La piedra de escándalo es la autoridad. La cuestión de la identidad de la Iglesia Católica, y por lo tanto, qué es y qué no es teología católica y quién está dentro o fuera de la Iglesia, descansa sobre la autoridad (de textos, interpretaciones y, por lo tanto, de personas). Hubo un tiempo que en que esto se tomaba muy en serio. El Cardenal Silva Henríquez, por ejemplo, excomulgó Salvador Valdés, autor del libro Compañía de Jesús: ¡Ay!, Jesús, que compañía!, hoy, sin embargo, medidas de este tipo se considerarían inaceptables. La cuestión de la autoridad presenta varias alternativas: una, es que su sustento esté en el individuo: cada uno define para sí mismo lo que significa ser católico y si acaso lo es o no. No se sostiene; la Iglesia es una realidad demasiado antigua como para que un individuo pueda definirla a su antojo un día cualquiera. Pero si la autoridad no está en el individuo, podría estar en el grupo; es comprensible pensar así en una sociedad democrática: un catolicismo de consenso, que se construya desde abajo. Esto, sin embargo, choca con la concepción que la Iglesia tiene y ha tenido de sí misma como institución jerárquica, que además custodia unos textos y una tradición recibidos, es decir, como religión revelada –o sea, que se constituye desde lo más arriba posible. Son dos visiones opuestas: una inmanente, que busca conformarse de acuerdo los tiempos, y otra trascendente que busca que los tiempos se adapten a ella, porque está convencida de tener una verdad eterna. (Ahora bien, una Iglesia que se conforme a los tiempos que corren sería innecesaria: bastaría con los tiempos que corren, pero eso es otro problema.) Este es el conflicto profundo del caso Costadoat y es un conflicto que ha tensionado profundamente a la Iglesia por varias décadas (un punto de quiebre fue el rechazo explícito de la encíclica Humanae Vitae, de Pablo VI, otro fue la adopción de filósofos abiertamente anti-cristianos como base para la teología).

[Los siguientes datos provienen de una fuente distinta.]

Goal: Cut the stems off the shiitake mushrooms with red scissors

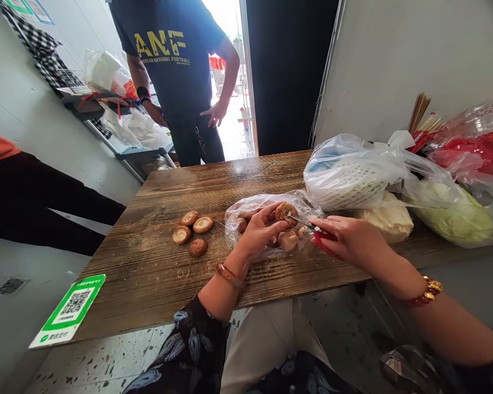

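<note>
My left hand (pixel 263 230) is closed on a brown shiitake mushroom (pixel 286 213), its underside turned toward me. In my right hand (pixel 345 238) is a pair of red-handled scissors (pixel 326 241), with the blades reaching the mushroom's centre, where the stem is. Whether the blades touch the stem I cannot tell. Beneath both hands lies a clear plastic bag (pixel 234 210) with several more mushrooms in it. Left of the bag, a small group of mushrooms (pixel 198 247) rests on the wooden table (pixel 148 273), some with their pale undersides up and one cap up.
Bagged vegetables (pixel 353 175) crowd the table's right side, with a cabbage in a bag (pixel 456 213) and wooden skewers (pixel 419 112) there too. A green QR-code card (pixel 69 312) lies at the front-left corner. One person (pixel 172 76) stands across the table; another person's legs (pixel 45 202) show at left.
</note>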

Siendo así la situación, es razonable preguntarse por qué no se produce una separación. En su momento, quienes se opusieron a la jerarquía y a la tradición de la Iglesia se separaron de ella; hoy, parece haber más reticencia en hacer algo así. Se comprende; por una parte está la convicción sincera de ser parte de la Iglesia (aunque sea en “el límite” o para poder cambiarla desde dentro), pero en varias décadas la Santa Sede no ha cedido en ningún punto conflictivo; es poco razonable pensar que vaya a hacerlo. Por otra parte, la identidad de la Iglesia Católica es algo demasiado valioso, desde todo punto de vista, como para renunciar a ella. (Podría reducirse a esto: tiene más peso y prestigio ser un teólogo disidente dentro de la Iglesia que ser un teólogo protestante fuera de ella.) Persiste la cuestión sobre en qué consiste la identidad católica, y no es una cuestión de doctrina versus práctica, porque toda práctica depende de una doctrina. Durante muchos años ha habido profusión de teólogos y clérigos que se han opuesto a la jerarquía y a la tradición de la Iglesia en diversas materias, al punto en que algunos llegan a hacerlo sin siguiera darse cuenta. Esto ha dejado a los fieles muy confundidos, situación que se agrava en una cultura que exacerba el sentimiento. Llega al punto en que cuando un obispo ejerce su potestad –de manera bastante suave, si se observa bien– se arma un escándalo: lo que está en juego es mucho más que una cátedra universitaria.